CAL/OSHA COVID-19 EMERGENCY TEMPORARY STANDARDS

Have You Completed Your COVID-19 Prevention Program Yet?

Overview Document:

California approved emergency temporary Cal/OSHA standards on COVID-19 infection prevention on November 30, 2020. These new temporary standards apply to most workers in California not covered by Cal/OSHA’s Aerosol Transmissible Diseases standard.

Requirements for employers covered by the COVID-19 Prevention standard

  • Establish, implement, and maintain an effective written COVID-19 Prevention Program that includes:
    • Identifying and evaluating employee exposures to COVID-19 health hazards.
    • Implementing effective policies and procedures to correct unsafe and unhealthy conditions (such as safe physical distancing, modifying the workplace and staggering work schedules).
    • Providing and ensuring workers wear face coverings to prevent exposure in the workplace.
  • Provide effective training and instruction to employees on how COVID-19 is spread, infection prevention techniques, and information regarding COVID-19-related benefits that affected employees may be entitled to under applicable federal, state, or local laws.

When there are multiple COVID-19 infections and COVID-19 outbreaks.

Employers must follow the requirements for testing and notifying public health departments of workplace outbreaks (three or more cases in a workplace in a 14-day period) and major outbreaks (20 or more cases within a 30-day period).

  • COVID-19 testing for employees who might have been exposed

Requires employers to offer COVID-19 testing at no cost to their employees during their working hours who had potential COVID-19 exposure in the workplace and provide them with the information on benefits.

  • Notification requirements to the local health department

A new requirement that obligates employers to contact the local health department immediately but no longer than 48 hours after learning of three or more COVID-19 cases to obtain guidance on preventing the further spread of COVID-19 within their workplace.

Recordkeeping and reporting COVID-19 cases.

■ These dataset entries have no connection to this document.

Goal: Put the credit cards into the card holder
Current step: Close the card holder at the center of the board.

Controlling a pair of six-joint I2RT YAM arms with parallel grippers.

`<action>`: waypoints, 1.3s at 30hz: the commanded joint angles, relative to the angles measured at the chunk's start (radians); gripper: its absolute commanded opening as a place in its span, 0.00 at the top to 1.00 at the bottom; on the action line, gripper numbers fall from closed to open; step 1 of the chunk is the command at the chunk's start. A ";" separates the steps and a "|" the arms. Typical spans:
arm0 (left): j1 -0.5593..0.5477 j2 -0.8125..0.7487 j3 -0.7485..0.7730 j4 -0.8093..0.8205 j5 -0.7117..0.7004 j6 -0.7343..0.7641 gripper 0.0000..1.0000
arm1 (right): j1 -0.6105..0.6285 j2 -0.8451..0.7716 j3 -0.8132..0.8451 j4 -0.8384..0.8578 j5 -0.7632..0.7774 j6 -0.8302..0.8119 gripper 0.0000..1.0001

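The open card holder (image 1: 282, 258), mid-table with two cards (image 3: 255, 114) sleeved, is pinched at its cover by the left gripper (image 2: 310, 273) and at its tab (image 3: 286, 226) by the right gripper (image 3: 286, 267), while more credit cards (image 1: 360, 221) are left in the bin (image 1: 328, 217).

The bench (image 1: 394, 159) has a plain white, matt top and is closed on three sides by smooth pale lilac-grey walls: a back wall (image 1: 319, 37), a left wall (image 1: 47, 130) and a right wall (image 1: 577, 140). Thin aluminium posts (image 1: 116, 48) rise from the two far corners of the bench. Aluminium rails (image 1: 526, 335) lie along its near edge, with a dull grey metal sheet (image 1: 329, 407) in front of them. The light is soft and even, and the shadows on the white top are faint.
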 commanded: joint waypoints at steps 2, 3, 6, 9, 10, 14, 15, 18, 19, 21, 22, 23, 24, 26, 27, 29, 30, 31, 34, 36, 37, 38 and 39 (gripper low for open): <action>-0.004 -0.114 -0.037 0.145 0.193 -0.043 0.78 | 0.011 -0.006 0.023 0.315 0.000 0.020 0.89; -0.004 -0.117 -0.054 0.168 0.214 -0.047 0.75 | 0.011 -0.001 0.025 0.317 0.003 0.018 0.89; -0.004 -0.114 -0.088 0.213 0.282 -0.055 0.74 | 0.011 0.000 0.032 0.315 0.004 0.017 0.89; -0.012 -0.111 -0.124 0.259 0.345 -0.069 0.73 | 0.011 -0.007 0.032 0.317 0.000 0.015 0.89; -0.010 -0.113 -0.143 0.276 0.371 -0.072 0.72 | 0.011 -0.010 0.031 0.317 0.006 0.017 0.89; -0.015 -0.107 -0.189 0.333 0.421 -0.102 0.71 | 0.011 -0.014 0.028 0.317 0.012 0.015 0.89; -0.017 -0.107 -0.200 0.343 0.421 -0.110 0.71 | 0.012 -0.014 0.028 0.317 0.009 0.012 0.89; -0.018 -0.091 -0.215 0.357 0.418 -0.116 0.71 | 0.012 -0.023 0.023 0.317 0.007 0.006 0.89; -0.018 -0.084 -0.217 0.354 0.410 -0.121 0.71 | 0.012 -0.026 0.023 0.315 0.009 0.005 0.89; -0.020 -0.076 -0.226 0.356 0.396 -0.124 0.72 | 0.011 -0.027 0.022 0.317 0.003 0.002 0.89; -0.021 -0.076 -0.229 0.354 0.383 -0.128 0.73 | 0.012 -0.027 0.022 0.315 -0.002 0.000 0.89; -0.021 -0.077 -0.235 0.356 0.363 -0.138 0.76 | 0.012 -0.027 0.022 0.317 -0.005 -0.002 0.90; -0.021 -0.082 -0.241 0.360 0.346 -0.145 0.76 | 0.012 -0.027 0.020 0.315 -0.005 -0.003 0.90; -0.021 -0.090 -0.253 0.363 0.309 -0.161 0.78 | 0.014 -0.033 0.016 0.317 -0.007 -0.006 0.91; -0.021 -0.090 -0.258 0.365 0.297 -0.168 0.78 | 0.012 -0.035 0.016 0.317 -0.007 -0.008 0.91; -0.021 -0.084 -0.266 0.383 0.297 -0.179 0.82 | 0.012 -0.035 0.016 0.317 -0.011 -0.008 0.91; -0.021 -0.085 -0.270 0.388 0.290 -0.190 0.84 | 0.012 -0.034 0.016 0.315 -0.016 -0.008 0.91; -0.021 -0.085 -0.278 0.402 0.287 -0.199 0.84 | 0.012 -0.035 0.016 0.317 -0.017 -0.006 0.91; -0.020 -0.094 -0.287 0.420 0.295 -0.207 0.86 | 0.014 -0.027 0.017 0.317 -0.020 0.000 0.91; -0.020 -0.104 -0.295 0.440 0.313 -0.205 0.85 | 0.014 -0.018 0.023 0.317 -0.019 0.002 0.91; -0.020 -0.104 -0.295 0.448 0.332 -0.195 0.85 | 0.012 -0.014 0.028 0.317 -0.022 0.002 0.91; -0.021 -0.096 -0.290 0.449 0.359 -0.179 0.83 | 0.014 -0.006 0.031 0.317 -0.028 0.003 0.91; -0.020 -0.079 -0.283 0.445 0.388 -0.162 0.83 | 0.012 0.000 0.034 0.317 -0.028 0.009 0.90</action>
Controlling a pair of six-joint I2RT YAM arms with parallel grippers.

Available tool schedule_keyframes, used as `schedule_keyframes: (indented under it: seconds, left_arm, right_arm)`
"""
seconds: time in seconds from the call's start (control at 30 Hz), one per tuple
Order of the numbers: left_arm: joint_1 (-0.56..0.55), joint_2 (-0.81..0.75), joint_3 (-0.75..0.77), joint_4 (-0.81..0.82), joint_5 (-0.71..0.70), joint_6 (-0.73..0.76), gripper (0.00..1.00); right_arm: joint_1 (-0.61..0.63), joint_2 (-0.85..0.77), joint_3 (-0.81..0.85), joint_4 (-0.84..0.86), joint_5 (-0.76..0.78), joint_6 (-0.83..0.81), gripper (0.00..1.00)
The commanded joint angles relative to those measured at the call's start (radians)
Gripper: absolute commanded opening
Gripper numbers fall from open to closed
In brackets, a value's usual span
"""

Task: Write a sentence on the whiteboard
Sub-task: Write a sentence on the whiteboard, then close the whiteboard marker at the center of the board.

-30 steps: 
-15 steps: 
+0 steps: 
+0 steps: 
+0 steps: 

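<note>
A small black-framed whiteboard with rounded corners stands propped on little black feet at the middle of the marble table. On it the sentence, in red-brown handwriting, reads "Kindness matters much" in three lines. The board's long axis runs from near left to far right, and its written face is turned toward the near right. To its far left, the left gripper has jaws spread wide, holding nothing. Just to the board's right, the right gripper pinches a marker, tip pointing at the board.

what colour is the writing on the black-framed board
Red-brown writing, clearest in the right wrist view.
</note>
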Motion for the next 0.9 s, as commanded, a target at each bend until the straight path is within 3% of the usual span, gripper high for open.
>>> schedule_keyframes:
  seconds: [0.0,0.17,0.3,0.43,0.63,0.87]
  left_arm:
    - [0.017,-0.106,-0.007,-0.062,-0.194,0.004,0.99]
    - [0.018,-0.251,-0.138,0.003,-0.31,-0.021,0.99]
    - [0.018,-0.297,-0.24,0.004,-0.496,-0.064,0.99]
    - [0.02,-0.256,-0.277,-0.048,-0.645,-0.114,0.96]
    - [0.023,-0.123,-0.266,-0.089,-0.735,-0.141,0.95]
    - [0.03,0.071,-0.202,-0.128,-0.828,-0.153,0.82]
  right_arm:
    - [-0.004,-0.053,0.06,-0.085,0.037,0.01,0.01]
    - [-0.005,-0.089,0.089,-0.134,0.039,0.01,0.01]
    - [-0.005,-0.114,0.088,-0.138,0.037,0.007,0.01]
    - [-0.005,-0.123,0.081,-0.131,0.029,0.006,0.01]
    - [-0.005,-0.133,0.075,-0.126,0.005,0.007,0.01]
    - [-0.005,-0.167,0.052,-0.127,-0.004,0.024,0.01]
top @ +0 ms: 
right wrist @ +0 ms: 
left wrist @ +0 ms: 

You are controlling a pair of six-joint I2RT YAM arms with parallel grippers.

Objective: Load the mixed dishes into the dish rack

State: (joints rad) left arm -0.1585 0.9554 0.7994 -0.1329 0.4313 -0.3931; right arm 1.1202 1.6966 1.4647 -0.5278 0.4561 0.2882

Employers must maintain a record of and track all COVID-19 cases, while ensuring medical information remains confidential. These records must be made available to employees, authorized employee representatives, or as otherwise required by law, with personal identifying information removed. When a COVID-19-related serious illness (e.g., COVID-19 illness requiring inpatient hospitalization) or death occurs, the employer must report this immediately to the nearest Cal/OSHA enforcement district office.